ZAP-LN-86BT Review

Trawling through Reddit last month, I saw a link to the ZAP-LN-86BT standalone BitTorrent / NAS device.  The claims are rather intriguing; Transmission bittorrent client, Samba/FTP/HTTP NAS, network printer sharing, and all for only $30 shipped.  Of course, it took them WEEKS to get it to me, but for $30, I figured I'd give it a shot.


Long story short, I was unimpressed, but I may still be able to find some usefulness for it.


 The box does a decently good job of covering for it being a cheapie made-in-Asia device.
And has your expected fare for the lot.  Power supply, CAT5 cable, useless manual in English and Chinese.


Of course, once you fire it up, it doesn't take long to realize the firmware is pretty much useless.  Of course, since it runs Linux, there is a more decent third-party image for it; SnakeOS, so this review is based on that.


The device only has one USB port, which is particularly inconvenient, because the device only has 32MB of RAM, so to do anything, you need to plug in a flash drive so it can create a 256MB swap file.  Of course, this "anything" includes mounting larger file systems, so even if you have a 500GB hard drive attached to it, it seems you still need a smaller flash drive to bootstrap it.


The original documentation mentions it can't handle drives larger than 500GB, and SnakeOS is real vague about what it does about it.  They're for real, and SnakeOS is just as bad!  This isn't a performance issue, or that's as big as drives were when they wrote the documentation, it really can only handle 500GB drives.  It's compiled into the userspace.  fdisk wigged the heck out on my 3TB USB drive when I plugged it in.


The Transmission client was perfectly usable.  The network printer sharing worked perfectly.  The SD card reader on the front is painfully slow.  The web server seemed pretty brain dead, but samba was at least fast enough to saturate my WiFi, if not my 100bT Ethernet (others report topping out around 5MBps).  I was able to stream 350MB TV shows off of it no problem.

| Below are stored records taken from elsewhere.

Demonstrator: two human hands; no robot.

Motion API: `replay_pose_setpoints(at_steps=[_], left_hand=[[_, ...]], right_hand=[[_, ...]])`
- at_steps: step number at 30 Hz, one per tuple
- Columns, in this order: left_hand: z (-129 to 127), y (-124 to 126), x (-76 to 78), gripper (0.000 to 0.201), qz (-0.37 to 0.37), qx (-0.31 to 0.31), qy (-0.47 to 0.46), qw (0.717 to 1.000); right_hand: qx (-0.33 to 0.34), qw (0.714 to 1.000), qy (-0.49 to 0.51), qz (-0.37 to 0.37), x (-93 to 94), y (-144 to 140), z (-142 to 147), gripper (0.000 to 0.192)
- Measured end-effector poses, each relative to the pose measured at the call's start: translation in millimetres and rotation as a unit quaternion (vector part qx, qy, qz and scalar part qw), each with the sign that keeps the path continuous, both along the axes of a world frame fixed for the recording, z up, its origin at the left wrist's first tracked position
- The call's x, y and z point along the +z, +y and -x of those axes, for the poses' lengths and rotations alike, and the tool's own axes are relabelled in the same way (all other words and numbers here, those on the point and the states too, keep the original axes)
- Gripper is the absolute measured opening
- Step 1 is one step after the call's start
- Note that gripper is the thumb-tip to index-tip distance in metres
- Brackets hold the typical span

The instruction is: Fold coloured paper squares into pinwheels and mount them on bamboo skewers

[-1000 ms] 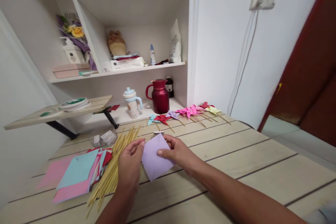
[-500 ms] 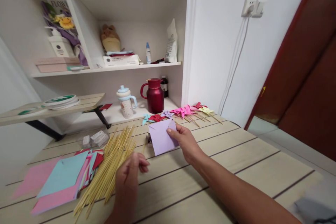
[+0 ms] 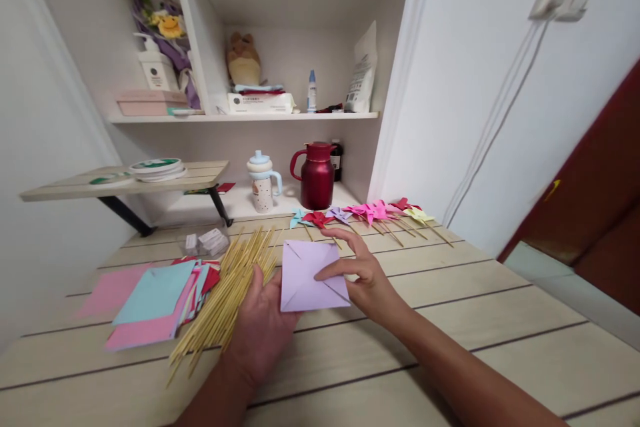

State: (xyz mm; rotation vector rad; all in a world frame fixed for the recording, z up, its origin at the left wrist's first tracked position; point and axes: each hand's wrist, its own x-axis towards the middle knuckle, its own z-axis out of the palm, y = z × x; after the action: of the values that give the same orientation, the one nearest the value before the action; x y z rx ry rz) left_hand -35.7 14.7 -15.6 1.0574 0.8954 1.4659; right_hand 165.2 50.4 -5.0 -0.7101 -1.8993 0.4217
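A square of purple paper (image 3: pixel 313 287) with slits running in from its corners is held tilted above the table. My left hand (image 3: pixel 267 327) is under its left side, palm up, with the thumb raised apart and the fingers partly hidden behind the sheet. My right hand (image 3: pixel 367 280) grips it from the right, one finger pressed near the paper's middle and another lifted above the top edge. Just left of my left hand lies a pile of thin wooden sticks (image 3: pixel 235 287). Beyond the paper, a row of paper pinwheels on sticks includes a pink one (image 3: pixel 377 212).
Coloured paper sheets (image 3: pixel 155 293) are stacked at the left, near a clear box of small white pieces (image 3: pixel 210 241). A red jug (image 3: pixel 317 177) and a lidded cup (image 3: pixel 263 183) stand at the back, below a shelf (image 3: pixel 300 117). A low wooden stand (image 3: pixel 200 177) holds round items.
My left hand has moved from over the sticks to the underside of the purple paper. The right thumb has left the sheet's face and a finger now presses its middle. The view has shifted right-to-left.
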Motion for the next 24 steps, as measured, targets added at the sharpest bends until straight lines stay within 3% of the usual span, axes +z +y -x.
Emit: replay_pose_setpoints(at_steps=[4,9,14,24], left_hand=[[-4,-2,-1.9,0.038,0.038,-0.037,-0.059,0.997],[-12,-3,-3.6,0.039,0.107,-0.123,-0.160,0.973],[-10,-4,-1.7,0.032,0.135,-0.136,-0.138,0.972],[-8,-1,-1.5,0.039,0.147,-0.141,-0.253,0.946]], right_hand=[[-0.009,0.997,-0.059,-0.047,-4.6,1,2,0.040],[0.014,0.996,-0.071,-0.047,-4.0,-2,2,0.037],[0.032,0.997,-0.069,-0.021,-6.7,-2,0,0.031],[0.021,0.997,-0.035,-0.063,-6.7,1,3,0.044]])
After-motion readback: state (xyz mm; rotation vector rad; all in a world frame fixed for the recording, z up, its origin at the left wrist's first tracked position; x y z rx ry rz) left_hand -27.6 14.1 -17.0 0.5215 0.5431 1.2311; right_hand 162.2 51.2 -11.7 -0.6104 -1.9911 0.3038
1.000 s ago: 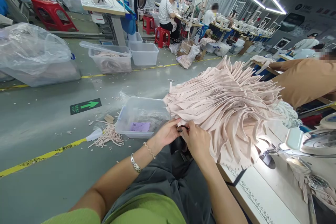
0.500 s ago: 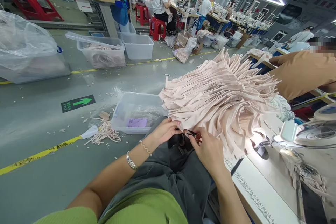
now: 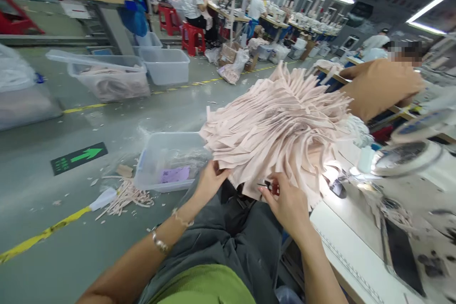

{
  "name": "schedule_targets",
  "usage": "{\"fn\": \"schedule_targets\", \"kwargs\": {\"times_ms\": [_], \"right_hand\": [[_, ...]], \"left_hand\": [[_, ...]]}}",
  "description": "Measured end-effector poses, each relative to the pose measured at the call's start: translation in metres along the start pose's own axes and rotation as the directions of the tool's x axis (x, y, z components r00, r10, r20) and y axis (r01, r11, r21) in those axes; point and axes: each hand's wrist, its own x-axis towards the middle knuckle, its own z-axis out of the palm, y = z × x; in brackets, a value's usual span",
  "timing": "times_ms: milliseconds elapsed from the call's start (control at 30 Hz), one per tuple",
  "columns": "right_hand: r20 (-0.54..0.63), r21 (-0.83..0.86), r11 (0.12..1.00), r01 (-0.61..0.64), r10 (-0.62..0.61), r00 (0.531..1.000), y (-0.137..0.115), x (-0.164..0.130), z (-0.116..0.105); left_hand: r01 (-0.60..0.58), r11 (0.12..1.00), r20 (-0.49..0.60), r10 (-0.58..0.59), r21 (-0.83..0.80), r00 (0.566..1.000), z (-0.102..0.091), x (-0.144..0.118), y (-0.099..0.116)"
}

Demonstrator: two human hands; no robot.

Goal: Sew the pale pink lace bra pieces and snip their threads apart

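Observation:
A thick heap of pale pink fabric pieces [image 3: 263, 128] with narrow strap-like ends lies over the edge of the sewing table in front of me. At its near left edge, my left hand [image 3: 209, 184] has thumb and fingers closed on a hanging fabric edge. My right hand [image 3: 290, 202] is wrapped round small dark thread snips [image 3: 273, 186], whose tips point left against the lower fabric edge. The blades are small and blurred, so I cannot tell whether they touch thread. A gap separates the two hands.
A clear plastic bin [image 3: 146, 164] with a purple label stands on the floor at left, beside pink scraps [image 3: 128, 197]. A lamp-lit sewing machine area [image 3: 377, 171] is at right. Co-workers sit farther back; a person in brown [image 3: 384, 83] bends nearby.
The view has swung to the right. My hands have moved apart; the left now grips the fabric edge farther from the snips, and the right hand with the snips sits against the fabric.

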Motion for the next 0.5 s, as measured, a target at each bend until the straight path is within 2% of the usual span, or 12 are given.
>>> {"fn": "schedule_targets", "kwargs": {"times_ms": [33, 67, 100, 133, 167, 200, 233, 267, 333, 433, 500], "right_hand": [[-0.058, 0.014, 0.996, -0.085, 0.086, 0.995, 0.013, -0.002, -0.006], [-0.126, 0.024, 0.984, -0.175, 0.177, 0.976, 0.027, -0.004, -0.012], [-0.203, 0.038, 0.964, -0.262, 0.264, 0.943, 0.041, -0.005, -0.017], [-0.291, 0.052, 0.942, -0.332, 0.332, 0.897, 0.055, -0.004, -0.021], [-0.368, 0.063, 0.925, -0.374, 0.37, 0.853, 0.068, -0.002, -0.024], [-0.43, 0.064, 0.919, -0.388, 0.376, 0.821, 0.081, 0.002, -0.025], [-0.461, 0.052, 0.928, -0.369, 0.35, 0.816, 0.093, 0.008, -0.024], [-0.463, 0.04, 0.936, -0.349, 0.327, 0.824, 0.104, 0.014, -0.022], [-0.367, -0.002, 0.929, -0.371, 0.344, 0.864, 0.12, 0.027, -0.014], [-0.14, -0.117, 0.878, -0.464, 0.448, 0.883, 0.13, 0.04, -0.003], [-0.059, -0.153, 0.868, -0.472, 0.469, 0.881, 0.124, 0.039, -0.002]], "left_hand": [[-0.084, 0.994, -0.086, 0.09, 0.07, 0.992, -0.001, -0.002, 0.002], [-0.235, 0.941, -0.187, 0.283, 0.242, 0.941, -0.001, -0.003, 0.006], [-0.364, 0.836, -0.181, 0.466, 0.412, 0.866, 0.0, -0.002, 0.011], [-0.472, 0.698, -0.096, 0.607, 0.538, 0.789, 0.003, 0.001, 0.017], [-0.564, 0.552, 0.037, 0.694, 0.613, 0.719, 0.009, 0.005, 0.023], [-0.636, 0.435, 0.178, 0.72, 0.637, 0.671, 0.017, 0.011, 0.028], [-0.684, 0.35, 0.3, 0.706, 0.64, 0.642, 0.026, 0.018, 0.033], [-0.707, 0.297, 0.39, 0.668, 0.641, 0.634, 0.036, 0.027, 0.036], [-0.687, 0.25, 0.485, 0.548, 0.683, 0.682, 0.057, 0.045, 0.038], [-0.611, 0.177, 0.531, 0.349, 0.771, 0.772, 0.075, 0.076, 0.033], [-0.602, 0.122, 0.559, 0.262, 0.789, 0.787, 0.076, 0.098, 0.031]]}}
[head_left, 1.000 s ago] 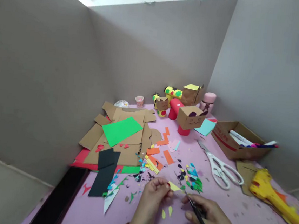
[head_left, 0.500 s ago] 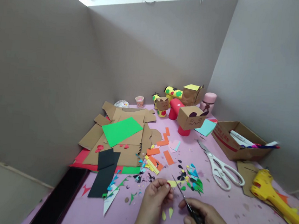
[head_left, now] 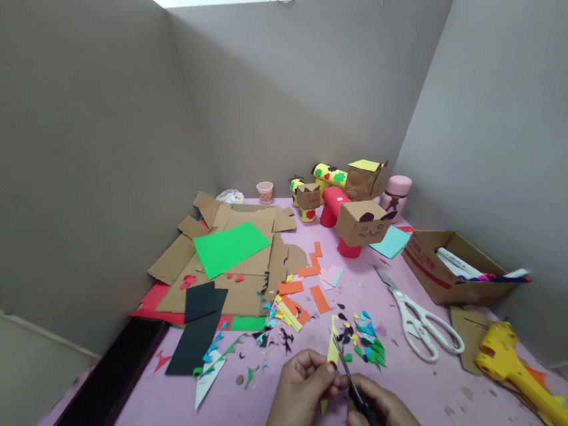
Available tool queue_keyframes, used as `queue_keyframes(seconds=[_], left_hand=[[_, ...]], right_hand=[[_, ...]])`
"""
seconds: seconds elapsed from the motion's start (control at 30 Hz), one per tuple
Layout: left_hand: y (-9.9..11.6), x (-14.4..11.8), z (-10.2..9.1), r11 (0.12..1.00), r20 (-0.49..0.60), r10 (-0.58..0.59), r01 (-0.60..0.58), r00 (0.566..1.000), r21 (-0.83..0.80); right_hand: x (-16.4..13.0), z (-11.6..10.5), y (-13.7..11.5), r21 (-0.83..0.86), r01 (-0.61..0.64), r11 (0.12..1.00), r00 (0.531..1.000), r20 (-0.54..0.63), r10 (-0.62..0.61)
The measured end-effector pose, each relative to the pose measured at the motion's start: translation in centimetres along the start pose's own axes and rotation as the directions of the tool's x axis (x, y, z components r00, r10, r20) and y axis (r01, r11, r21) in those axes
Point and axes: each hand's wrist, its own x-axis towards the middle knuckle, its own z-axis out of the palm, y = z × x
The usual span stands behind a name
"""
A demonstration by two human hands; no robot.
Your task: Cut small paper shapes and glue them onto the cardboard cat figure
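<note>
At the far left of a lilac tabletop (head_left: 231,425), a long, flat black slab (head_left: 112,377) lies by the grey partition. Next come black paper rectangles (head_left: 196,338), a white paper triangle (head_left: 209,380) and a bright green sheet (head_left: 231,249) lying on flattened cardboard (head_left: 243,296). Behind the cardboard stands a small paper cup (head_left: 264,193).

Near the front centre, the left hand (head_left: 300,389) pinches a narrow yellow paper strip (head_left: 333,350) between thumb and fingers; the strip points away from the person. Just right of it, the right hand (head_left: 388,410) has its fingers curled around the handles of black-handled scissors (head_left: 369,415) — their blades slant up to the strip, though whether they touch it I cannot tell.

Beyond the hands lie orange paper pieces (head_left: 320,299) and a scatter of blue, green and black paper petals (head_left: 375,352). Farther back, a red-bodied, cardboard-headed animal figure (head_left: 363,225) stands near a pink bottle (head_left: 397,190). To the right are white-handled scissors (head_left: 412,312), a cardboard box (head_left: 426,273) of markers (head_left: 455,261) and — farthest right — a yellow glue gun (head_left: 524,380).
</note>
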Motion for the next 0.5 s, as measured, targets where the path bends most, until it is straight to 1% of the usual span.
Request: queue_keyframes(seconds=[0.33, 0.5], left_hand=[[-0.10, -0.05, -0.08, 1.000, 0.036, 0.007, -0.006, 0.999, -0.027], [0.01, -0.14, -0.09, 1.000, 0.024, 0.011, -0.011, 1.000, -0.016]], right_hand=[[0.23, 0.09, -0.16, -0.010, 0.020, 1.000, 1.000, -0.002, -0.020], [0.09, 0.06, -0.32, -0.023, 0.003, 1.000, 1.000, -0.005, -0.003]])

So the software features all work, but not particularly well.  I will probably end up plugging my apartment printer into it and using that as the share between all of my computers, and maybe try and find a 300GB USB hard drive in my box-o-junk to at least get some NAS action out of it.


I'll just make this observation here;  It does have a ~30k serial port on the motherboard, which others have reported success dealing with as far as talking to U-Boot and the OS.  Some potential is here, but compared to a WRT54GL off eBay, this device isn't much to get excited about in this department either...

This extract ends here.